Section 18 of the Family Law Act of Alberta spells out the factors that the Court will consider in determining what is in the child’s best interests in order to:
(a) ensure the greatest possible protection of the child’s physical, psychological and emotional safety, and
(b) consider all the child’s needs and circumstances, including
- the child’s physical, psychological and emotional needs, including the child’s need for stability, taking into consideration the child’s age and stage of development,
- the history of care for the child,
- the child’s cultural, linguistic, religious and spiritual upbringing and heritage,
- the child’s views and preferences, to the extent that it is appropriate to ascertain them,
- any plans proposed for the child’s care and upbringing,
- any family violence, including its impact on
- the safety of the child and other family and household members,
- the child’s general well‑being,
- the ability of the person who engaged in the family violence to care for and meet the needs of the child, and
- the appropriateness of making an order that would require the guardians to co‑operate on issues affecting the child,
- the nature, strength and stability of the relationship
- between the child and each person residing in the child’s household and any other significant person in the child’s life, and
- between the child and each person in respect of whom an order under this Part would apply,
- the ability and willingness of each person in respect of whom an order under this Part would apply
- to care for and meet the needs of the child, and
- to communicate and co‑operate on issues affecting the child,
- taking into consideration the views of the child’s current guardians, the benefit to the child of developing and maintaining meaningful relationships with each guardian or proposed guardian,
- the ability and willingness of each guardian or proposed guardian to exercise the powers, responsibilities and entitlements of guardianship, and
- any civil or criminal proceedings that are relevant to the safety or well‑being of the child.
Upon weighing all these factors, the courts will decide what type of parenting regime is in the best interests of the child.
The Divorce Act and the Family Law Act
The Divorce Act of Canada is federal legislation that applies to married couples only.
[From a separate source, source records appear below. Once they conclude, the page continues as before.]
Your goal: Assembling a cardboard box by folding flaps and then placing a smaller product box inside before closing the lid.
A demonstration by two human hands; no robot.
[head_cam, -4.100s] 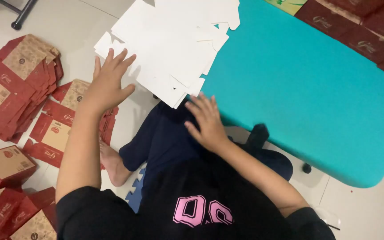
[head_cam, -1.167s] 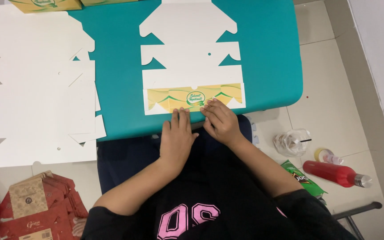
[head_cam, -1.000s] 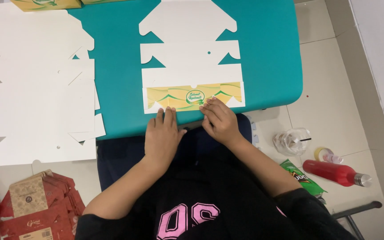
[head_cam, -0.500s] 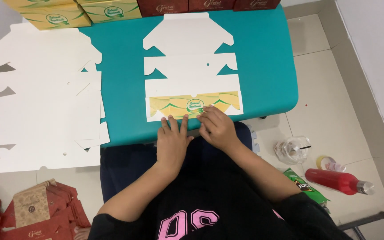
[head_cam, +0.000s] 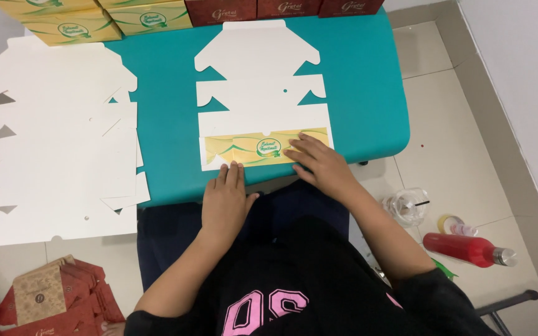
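Observation:
A flat white die-cut carton blank [head_cam: 259, 102] lies on the teal table [head_cam: 368, 93] in front of me. Its near flap [head_cam: 250, 149] is folded up and over, showing a yellow printed face with a green oval mark. My right hand [head_cam: 319, 163] presses flat on the right part of that flap. My left hand [head_cam: 225, 199] rests at the flap's lower left edge, fingertips on the cardboard, fingers together. Neither hand grips anything.
A stack of white blanks [head_cam: 54, 143] overhangs the table's left side. Yellow boxes [head_cam: 104, 18] and dark red boxes [head_cam: 281, 7] line the far edge. Red flat cartons [head_cam: 45, 298] lie on the floor at left. A red bottle [head_cam: 468, 247], tape roll [head_cam: 448, 224] and clear cup [head_cam: 409, 205] sit on the floor at right.
The view swung from the red cartons and white stack on the left to one blank on the table. Both hands now press its folded yellow flap; my left hand shifted slightly leftward.

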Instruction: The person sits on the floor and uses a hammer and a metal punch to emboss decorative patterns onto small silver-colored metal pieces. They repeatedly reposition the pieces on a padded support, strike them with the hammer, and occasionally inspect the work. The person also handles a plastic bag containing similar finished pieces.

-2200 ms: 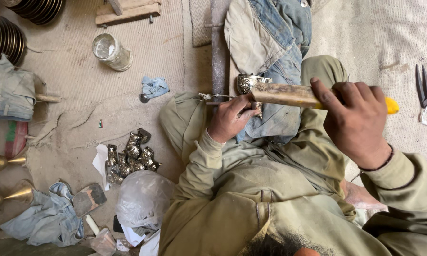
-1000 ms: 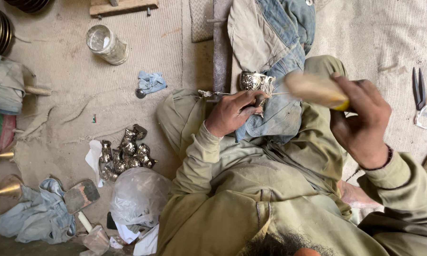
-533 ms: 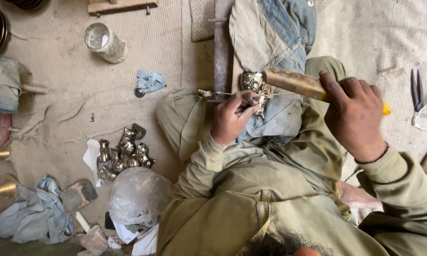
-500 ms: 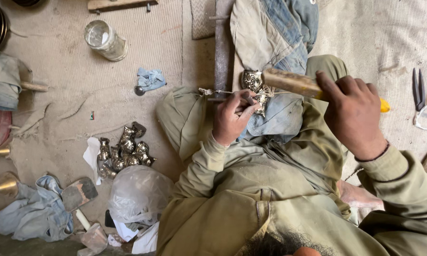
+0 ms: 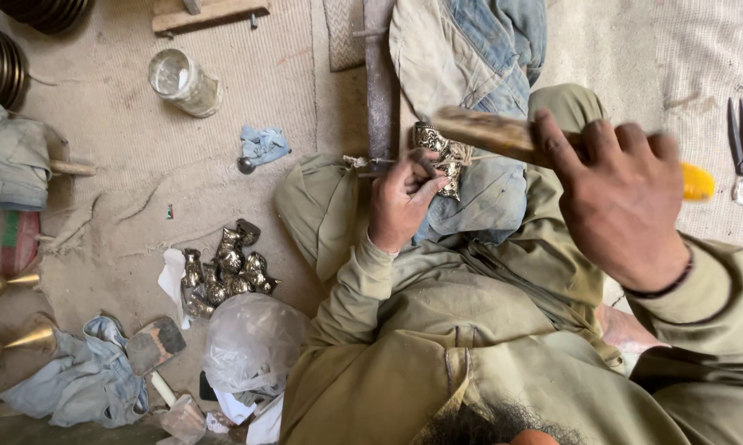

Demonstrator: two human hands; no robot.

The Family Law Act of Alberta applies to both married and unmarried couples. While the two Acts utilize somewhat different terminology, they share the same focus on promoting the best interests of the child.
Custody & Access under the Divorce Act
Sole Custody: This grants both “primary care” (physical custody) and decision-making authority for the child to one parent. The other parent may still have specified “access” to or “parenting time” with the child.
Joint Custody: This means both parents share decision-making authority for the child, even though one parent may have primary or “residential” care and the other may be the access parent.
Shared parenting: This arrangement is one in which both parents have care of the child between 40% and 60% of the time, and typically share decision-making.
The type of parenting arrangement in turn effects how child support is calculated.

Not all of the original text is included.